Gradually, Mingo’s weakness progressed. “My upper body’s weaker than my lower body,” he says. “I can’t get my elbows higher than my shoulders. I struggle with washing my hair and combing my hair and brushing my teeth. I don’t even read books, because I don’t like to hold the book up.”

For 10 years, he worked as a veterinary assistant, until increasing weakness caught up with him.

“I kept slipping on the wet floor. I couldn’t lift the dogs anymore. I just didn’t have the strength for the job,” Mingo says. “Part of me thought I was just lazy and didn’t work out hard enough. I didn’t want to tell anybody I was getting weaker, because I thought it was my fault.”

In spring 2002, Mingo was 40, recently married, working in a conven-ience store and distraught about the insidious progression of his weakness.

Robert Mingo and his wife, Amy“I was trying to fill coolers. I was trying to do everything. I was miserable. I was in so much horrible pain, but I didn’t want to tell anybody, because everybody’s got pains. I just figured I’d be a whiner if I complained,” he says. “When I told my job, they told me they couldn’t use me anymore.”

A visit to his family doctor, followed by a referral to a local neurologist and then to the MDA clinic at the University of Minnesota Medical Center in Minneapolis, gave him a diagnosis at last: facioscapulohumeral muscular dystrophy.

Although a clear reason for his weakness gave him relief from blaming himself, it also heralded the start of what Mingo calls his “big, black cloud” year. “It was a desperate year,” he recalls. “I couldn’t work. We filed for bankruptcy.”

By 2003 Mingo was using a wheelchair much of the time.

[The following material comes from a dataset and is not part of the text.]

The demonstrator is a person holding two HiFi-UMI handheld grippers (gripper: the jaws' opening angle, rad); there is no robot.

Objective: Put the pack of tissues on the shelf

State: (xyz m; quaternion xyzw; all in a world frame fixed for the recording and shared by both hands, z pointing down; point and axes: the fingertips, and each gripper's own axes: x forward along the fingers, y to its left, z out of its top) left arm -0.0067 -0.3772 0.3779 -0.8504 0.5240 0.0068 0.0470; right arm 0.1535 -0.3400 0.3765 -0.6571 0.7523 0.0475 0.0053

“We used a push chair for a while, and then MDA came and rescued me,” he says. “They brought me a [power] chair and loaned it to me until we could get insurance and doctors and everybody working together. My pride was a big issue, but once I learned just how much better it was, how I wasn’t tired all the time, it wasn’t such a bad thing.”

Although respiratory muscle weakness requiring breathing support is extremely rare in FSHD (a Dutch study estimated it at 1 percent of patients), doctors diagnosed it in Mingo and prescribed air under pressure (BiPAP) by mask during sleep.

These days, Mingo sells rare coins on the Internet, while Amy works at a bank.

They’ve had to give up some of their goals, he says. But, “Life is good. It really is. Sometimes you gotta find a new normal and a new way to approach things.”

His support group is “the MDA staff and all the events we go to. We go to the balls and the dances. I used to love to dance when I could get my legs underneath me and actually dance. Now if I tried to dance outside the wheelchair, I’d probably wind up on my face real quick,” he says.

“So now I’ve learned how to dance in a wheelchair, and it’s just as fun — well, not just as fun, but it’s close.”